Peaking population

The Institute for Health Metrics and Evaluation at the University of Washington in Seattle is one of the leading locations for the study of population dynamics. A recent large-scale model of global population that has emerged from the institute has now been published by The Lancet journal, and it reflects a substantially altered conventional wisdom about when global population will peak and at what level. Some of the differing results of the new model come from the choice to use “completed cohort fertility at 50 years” — in other words, the mean of the number of births per female aged 50. This is, the scientists argue, a more stable and, therefore, usable variable than the standard “total fertility rate”, or TFR. Two other important variables that were considered and which impacted the results were educational attainment and the availability of desired contraceptive mechanisms. These meant that the pace of change of cohort fertility in effect intensified as education and access to contraception spread.

 

The model concludes that the global population will in fact peak in 2064, at 9.73 billion people, and then begin to decline, ending the century at 8.79 billion. India, in particular, would end the century as the largest country by population, at 1.09 billion people, followed not by China but by Nigeria at 791 million. China would instead be third, followed by the United States and then Pakistan at 248 million people. The model predicts almost 600 million fewer people in South Asia in 2100 than is the hitherto generally accepted number from the United Nations Development Programme. The scientists expect that India dipped below the replacement rate of fertility in 2018, and it would continue to decline steeply till 2040, when it would reach a TFR of 1.29 — equivalent to the TFR of the European Union countries with the lowest fertility. The number of working-age adults would thus peak in India at around 2050, at almost 1.2 billion; in spite of steep declines thereafter, India would end the century with the largest working-age population. However, once the modellers included migration in their scenarios, their predictions for GDP were counter-intuitive: China would become the world’s largest economy in 2035, but then by the end of the century would be replaced once again by the United States, the latter’s economy driven by the engine of immigration.

 

Policymakers have to carefully consider the implications of this model. Several aspects of long-term growth and development are implicated by it.
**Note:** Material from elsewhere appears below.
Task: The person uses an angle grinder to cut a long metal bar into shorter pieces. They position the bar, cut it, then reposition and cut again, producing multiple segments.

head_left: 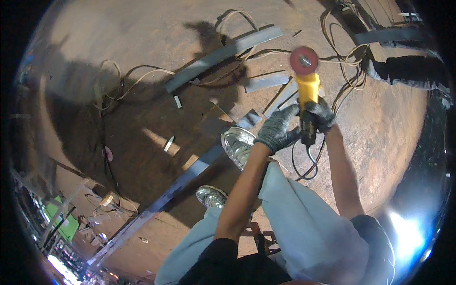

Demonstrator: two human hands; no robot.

First, it is clear that the period between 2020 and 2040 is essentially India’s great population boom; the children being born or who are in school today are those the country will have to depend on if it is to reach some level of prosperity. If this generation’s human capital is not prioritised, then India will grow old before it grows rich. The second concern is that India must prepare for the social implications of declining fertility. Some areas within the country will begin to shrink before others — they will need to be accepting of migration, as well as net providers of capital to the rest of the economy. Finally, women’s rights and reproductive advances will be under threat as conservative elements in society react negatively to the decline in fertility. They will have to be protected against political backlash.